I think, oh, like, this is a funny joke, right?
So I say to him, oh, yeah, and I want you to work on the dementia exercises I told
you about.
And he went, ha, ha, dad, I get it.
You know, you're doing a dementia joke.
But no, seriously, I really want you to work on these dementia exercises.
And he's serious.
Like, he's actually sort of a bit sad.
And then I said, so what was the exercises?
And he's going, come on, dad.
You know the exercise.
And he's like, no, can you just remind me?
I really.
And then he tells me.
like, yes, he did, like two days ago.
We had this whole conversation about the dementia exercises.
I don't think you have dementia.
I think it's just one of those things when your day is so jam-packed, full of thoughts
about literally anything else.
You tend to kick out the stuff that's important.
That happens to me all the time.
I think it goes further than that, Gabby.
I think it's just that it's perfectly fine, Charles.

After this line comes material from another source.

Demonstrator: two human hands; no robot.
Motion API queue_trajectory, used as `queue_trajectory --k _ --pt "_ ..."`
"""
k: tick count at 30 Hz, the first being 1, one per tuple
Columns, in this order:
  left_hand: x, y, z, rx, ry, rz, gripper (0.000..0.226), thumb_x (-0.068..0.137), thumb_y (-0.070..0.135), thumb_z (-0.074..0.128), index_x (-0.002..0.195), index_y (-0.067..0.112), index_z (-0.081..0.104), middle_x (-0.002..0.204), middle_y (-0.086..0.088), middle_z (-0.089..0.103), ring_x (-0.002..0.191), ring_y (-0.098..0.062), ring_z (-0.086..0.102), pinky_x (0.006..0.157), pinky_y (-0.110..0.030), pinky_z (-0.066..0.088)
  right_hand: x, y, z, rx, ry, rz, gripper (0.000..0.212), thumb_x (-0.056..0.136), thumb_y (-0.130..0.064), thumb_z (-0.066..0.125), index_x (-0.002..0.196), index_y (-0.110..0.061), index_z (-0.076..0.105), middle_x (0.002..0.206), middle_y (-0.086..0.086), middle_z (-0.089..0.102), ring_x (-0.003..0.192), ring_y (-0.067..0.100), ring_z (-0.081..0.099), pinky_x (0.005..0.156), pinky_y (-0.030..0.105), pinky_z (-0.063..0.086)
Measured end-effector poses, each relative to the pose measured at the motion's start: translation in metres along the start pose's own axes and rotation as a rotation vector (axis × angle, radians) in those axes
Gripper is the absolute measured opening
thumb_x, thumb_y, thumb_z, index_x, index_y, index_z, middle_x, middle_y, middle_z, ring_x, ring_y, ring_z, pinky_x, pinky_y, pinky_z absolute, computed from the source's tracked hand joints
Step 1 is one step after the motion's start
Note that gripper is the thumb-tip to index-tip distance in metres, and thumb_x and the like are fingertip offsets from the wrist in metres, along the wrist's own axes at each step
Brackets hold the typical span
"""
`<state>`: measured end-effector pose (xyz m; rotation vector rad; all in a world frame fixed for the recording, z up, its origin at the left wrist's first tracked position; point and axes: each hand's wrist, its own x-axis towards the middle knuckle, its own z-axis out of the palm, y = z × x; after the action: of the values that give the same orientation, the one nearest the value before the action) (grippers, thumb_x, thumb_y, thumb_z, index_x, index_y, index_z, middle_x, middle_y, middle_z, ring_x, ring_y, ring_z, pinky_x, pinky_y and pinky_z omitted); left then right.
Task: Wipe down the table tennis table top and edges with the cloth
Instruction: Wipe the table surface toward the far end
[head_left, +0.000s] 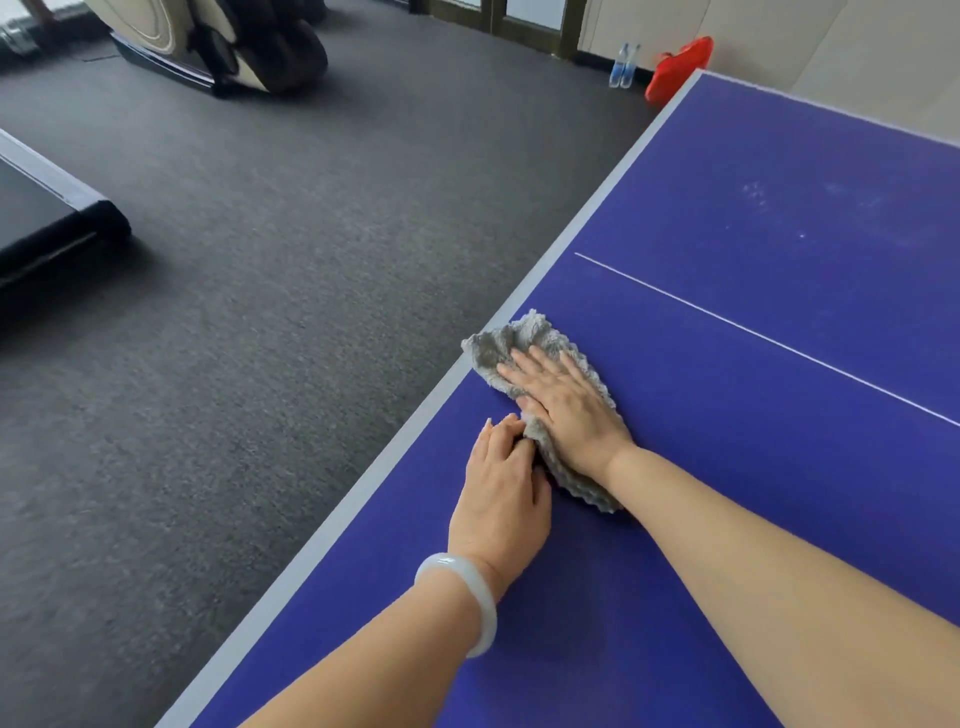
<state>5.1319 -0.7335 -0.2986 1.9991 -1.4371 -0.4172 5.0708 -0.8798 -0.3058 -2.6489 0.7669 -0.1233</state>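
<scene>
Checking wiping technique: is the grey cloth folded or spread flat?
Folded and bunched: the cloth shows rumpled layers under the flat right hand; the left hand pinches its near edge.

We record a dark grey short-pile carpet (270, 322) covering the floor. At the far left stands a beige and dark brown padded massage chair (249, 47) on a black base. At the left edge lies the end of a black treadmill deck with grey side rails (47, 228), partly cut off from view. By the far wall stand two clear plastic water bottles (623, 66), side by side. Just to their right sits a red soft bag (678, 67). Behind them we note pale beige wall panels (831, 41) and a dark door frame (524, 26).
</scene>
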Motion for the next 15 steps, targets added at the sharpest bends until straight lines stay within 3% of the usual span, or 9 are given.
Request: queue_trajectory --k 1,3,7,9,12,13,15 --pt "-0.005 -0.001 -0.007 -0.100 0.031 -0.023 0.031 0.093 0.000 0.049 0.121 0.004 0.062 0.131 -0.004 0.053 0.126 -0.020 0.045 0.112 -0.038 0.034 -0.003 0.001 -0.001 -0.027 -0.004 0.008 0.047 0.108 -0.028 0.032 0.155 -0.029 0.028 0.164 -0.007 0.019 0.153 0.008 0.006 0.124 0.031 -0.004" --pt "-0.023 -0.009 -0.022 -0.173 0.074 -0.069 0.031 0.092 -0.003 0.049 0.116 0.009 0.065 0.125 0.002 0.054 0.120 -0.015 0.047 0.104 -0.032 0.041 -0.001 0.002 0.000 -0.074 0.000 0.023 0.048 0.108 -0.029 0.030 0.156 -0.030 0.025 0.165 -0.008 0.016 0.153 0.007 0.004 0.124 0.032 -0.004" --pt "-0.089 -0.047 -0.055 0.230 0.155 -0.126 0.043 0.091 0.009 0.056 0.134 0.007 0.055 0.140 -0.008 0.050 0.133 -0.029 0.044 0.112 -0.044 0.037 -0.001 0.001 0.002 -0.044 0.011 0.044 0.047 0.108 -0.031 0.028 0.156 -0.031 0.026 0.164 -0.008 0.018 0.152 0.005 0.006 0.124 0.029 -0.004" --pt "-0.117 -0.063 -0.070 0.386 0.108 -0.237 0.052 0.097 0.024 0.039 0.145 0.003 0.043 0.151 -0.014 0.041 0.143 -0.032 0.034 0.119 -0.045 0.026 0.003 -0.005 0.004 -0.035 0.041 0.132 0.047 0.108 -0.031 0.027 0.155 -0.032 0.026 0.165 -0.008 0.018 0.152 0.005 0.006 0.125 0.031 -0.004" --pt "-0.133 -0.071 -0.073 0.442 0.042 -0.301 0.068 0.096 0.038 0.005 0.155 0.006 0.019 0.163 -0.008 0.015 0.151 -0.022 0.009 0.124 -0.038 0.002 0.014 -0.047 0.021 -0.057 0.112 0.314 0.048 0.108 -0.034 0.024 0.156 -0.033 0.024 0.166 -0.007 0.012 0.154 0.012 0.002 0.125 0.037 -0.005" --pt "-0.133 -0.072 -0.072 0.455 0.048 -0.287 0.067 0.096 0.037 0.004 0.155 0.006 0.015 0.163 -0.007 0.011 0.152 -0.020 0.004 0.123 -0.037 -0.002 0.012 -0.067 0.029 -0.066 0.104 0.282 0.049 0.108 -0.035 0.024 0.157 -0.034 0.021 0.166 -0.007 0.008 0.154 0.013 0.000 0.124 0.038 -0.007" --pt "-0.133 -0.071 -0.073 0.427 0.056 -0.278 0.062 0.099 0.031 0.012 0.155 0.006 0.013 0.164 -0.007 0.008 0.151 -0.018 0.000 0.122 -0.034 -0.006 -0.006 -0.108 0.051 -0.088 0.015 0.041 0.051 0.108 -0.034 0.025 0.158 -0.035 0.017 0.166 -0.008 0.004 0.154 0.012 -0.004 0.124 0.038 -0.010"
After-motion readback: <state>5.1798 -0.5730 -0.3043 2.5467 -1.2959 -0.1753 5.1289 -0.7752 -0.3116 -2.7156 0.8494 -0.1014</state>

You just weren't listening to your kids.
Yeah.
Like, if we listen to everything that our kids said, we'd go crazy.
As the youngest child, I can understand being sad about your parent potentially getting old,
and then you're all going to have to take care of them in their old age
and then inevitably their death.
I mean, for instance, my brother is the executor of my dad's will
and I'm the button presser, as in turn off the life support, Gabby.
That's the job I've left for you.
Oh, wow.
Traditionally, it would go to a member of the family,
but I would so love to turn off your power supply.
Can I volunteer for that?
Yeah, I'm rewriting my will at the moment, so I'll pop that in there.
Do you reckon they'll ever make a mod that means,
like, when you turn off certain life support machines,
you can play a song of choice
that you could pre-chuse.
I feel like if you switched mine off one day,
I'd love for it to just suddenly start beaming out
like the happiest song in the world.
Oh yeah.
And like streamers drop from the ceiling
and there's balloons and it's like...
Mine would be, wake me up before you go-go.
Everybody sobbing.
I'm here by solemnly promised Charles.
That's exactly what to get it happened.